Representatives who introduced the amendment to a Senate budget bill — which would cut judicial salaries to $25,000 — say the justices overreached when they struck down the state's ban and ordered the legislature to implement marriage equality in Varnum v. Brien.
"It's our responsibility to maintain the balance of power," between the branches of government, Rep. Tom Shaw told the Courier on Tuesday. Fellow Republican Rep. Dwayne Alons said the justices "trashed the separation of powers" when they ruled in favor of marriage equality without amending state law that banned same-sex marriage.
The amendment appears in Senate File 442, which regulates the state judicial branch's budget. The amendment would seek to reduce the salaries of the four Supreme Court justices still on the bench who joined the unanimous decision by the full seven-member court in Varnum. The bill would reduce the justice's salaries to $25,000 — the same as a state legislator, according to the Courier.
Three of the justices who issued that ruling subsequently lost their retainment elections, after antigay groups like the National Organization for Marriage, Family Research Council, and the American Family Association launched aggressive localized campaigns to remove pro-equality justices from the bench.

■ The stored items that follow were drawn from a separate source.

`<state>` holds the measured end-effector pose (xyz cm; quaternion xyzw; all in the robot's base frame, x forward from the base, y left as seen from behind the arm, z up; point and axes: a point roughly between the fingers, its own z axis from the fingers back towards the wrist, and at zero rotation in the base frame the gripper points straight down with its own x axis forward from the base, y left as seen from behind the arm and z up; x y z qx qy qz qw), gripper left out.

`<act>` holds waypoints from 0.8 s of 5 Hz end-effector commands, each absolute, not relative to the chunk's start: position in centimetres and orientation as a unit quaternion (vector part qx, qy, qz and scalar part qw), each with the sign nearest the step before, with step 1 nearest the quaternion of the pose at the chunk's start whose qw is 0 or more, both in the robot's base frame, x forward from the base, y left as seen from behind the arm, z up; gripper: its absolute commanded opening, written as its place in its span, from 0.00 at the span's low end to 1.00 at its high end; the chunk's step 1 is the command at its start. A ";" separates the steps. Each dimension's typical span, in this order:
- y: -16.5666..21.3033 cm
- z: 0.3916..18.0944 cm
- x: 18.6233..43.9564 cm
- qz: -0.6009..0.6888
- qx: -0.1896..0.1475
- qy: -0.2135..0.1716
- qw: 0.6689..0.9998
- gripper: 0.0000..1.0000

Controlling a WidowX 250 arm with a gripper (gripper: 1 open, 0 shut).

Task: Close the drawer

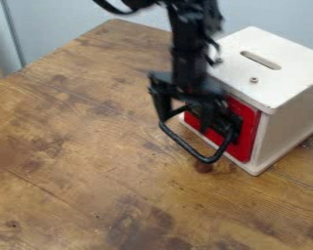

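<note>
The red drawer (245, 127) sits in the cream wooden box casing (284, 96) at the right of the table, with its front facing left and only slightly proud of the casing. Its black wire loop handle (199, 148) sticks out to the lower left over the tabletop. My gripper (192, 109) is motion-blurred, hangs just above and left of the drawer front, and its jaws look spread apart with nothing between them. The black arm comes down from the top of the view.
The worn wooden table (81, 146) stretches to the left and front. The casing has a slot in its top (261, 62) and stands near the table's right edge. A pale wall lies behind.
</note>
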<state>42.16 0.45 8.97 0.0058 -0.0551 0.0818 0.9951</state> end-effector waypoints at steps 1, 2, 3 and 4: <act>2.9 15.0 42.9 0.102 0.007 -0.100 0.990 1.00; 2.0 16.6 43.3 0.076 0.003 -0.095 0.993 1.00; 1.0 16.8 43.6 0.045 0.001 -0.082 0.996 1.00; 0.9 16.2 43.5 0.038 0.000 -0.089 0.995 1.00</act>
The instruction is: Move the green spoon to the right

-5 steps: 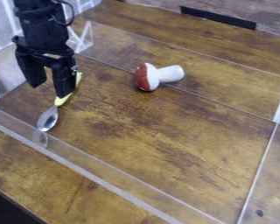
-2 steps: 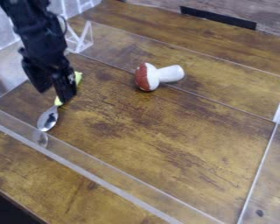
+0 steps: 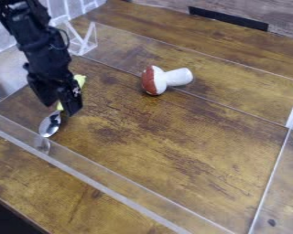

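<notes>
Evidently, gripper [image 3: 56, 102]: spread wide above the spoon, ready to straddle it
Green spoon [image 3: 62, 106]: on the table [image 3: 174, 146], ungripped

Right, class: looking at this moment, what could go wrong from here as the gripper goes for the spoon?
The open gripper covers part of the spoon; a slightly off-centre close might only clip it or make it spin. The spoon also lies near the clear wall, so a sideways nudge could push it against that.
</notes>
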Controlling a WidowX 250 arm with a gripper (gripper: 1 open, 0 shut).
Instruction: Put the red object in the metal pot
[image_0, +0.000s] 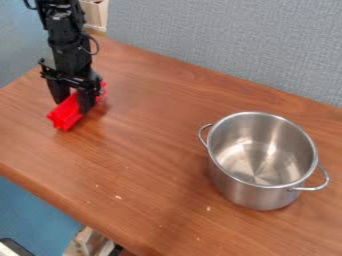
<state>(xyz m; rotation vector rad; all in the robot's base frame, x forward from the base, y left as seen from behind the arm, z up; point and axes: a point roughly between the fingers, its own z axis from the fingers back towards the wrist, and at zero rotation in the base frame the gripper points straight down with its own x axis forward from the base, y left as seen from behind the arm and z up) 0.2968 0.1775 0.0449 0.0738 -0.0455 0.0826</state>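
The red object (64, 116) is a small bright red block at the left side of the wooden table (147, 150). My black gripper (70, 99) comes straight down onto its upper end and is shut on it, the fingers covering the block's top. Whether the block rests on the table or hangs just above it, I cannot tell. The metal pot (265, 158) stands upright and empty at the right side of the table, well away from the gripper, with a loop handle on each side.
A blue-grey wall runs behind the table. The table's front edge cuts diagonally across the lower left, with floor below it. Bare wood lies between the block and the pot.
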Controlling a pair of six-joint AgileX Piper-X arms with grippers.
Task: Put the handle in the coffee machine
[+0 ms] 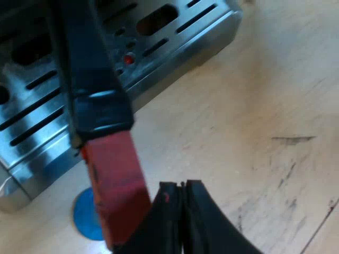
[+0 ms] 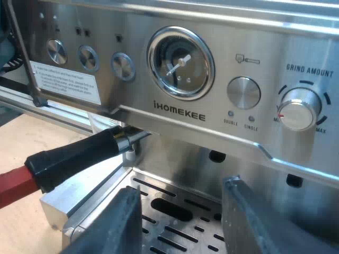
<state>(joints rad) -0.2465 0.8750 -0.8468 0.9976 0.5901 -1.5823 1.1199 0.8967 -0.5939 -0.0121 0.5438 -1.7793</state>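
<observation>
The handle (image 2: 74,156) sat in the front of the machine (image 2: 180,114), its metal neck meeting it below the gauge (image 2: 181,62). Its red end (image 1: 114,185) stuck out past the corner of the tray (image 1: 32,106). The left gripper (image 1: 183,206) had its fingers pressed together just beside the red end; I could not tell whether they touched it. The right gripper (image 2: 181,189) hung spread over the tray, holding nothing. A blue disc (image 1: 85,214) lay on the counter (image 1: 254,95) by the tray's corner, beneath the red end.
</observation>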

Representatives who proposed the salary amendment say it isn't meant to be punitive, despite only impacting the judges who ruled in favor of marriage equality. The salary change would take effect for all justices once Iowa voters approve a constitutional ban on marriage equality, reports the Courier.
"We're just holding them responsible for their decision," said Shaw. "For going beyond their bounds."
But the state Senate Judiciary Chairman called the amendment "ridiculous," noting that the court routinely interprets both state law and constitutional issues. The chairman, Sen. Rob Hogg, also told the Courier that a proposal to pay justices differently depending on their role in a single case was unlikely to withstand a constitutional challenge.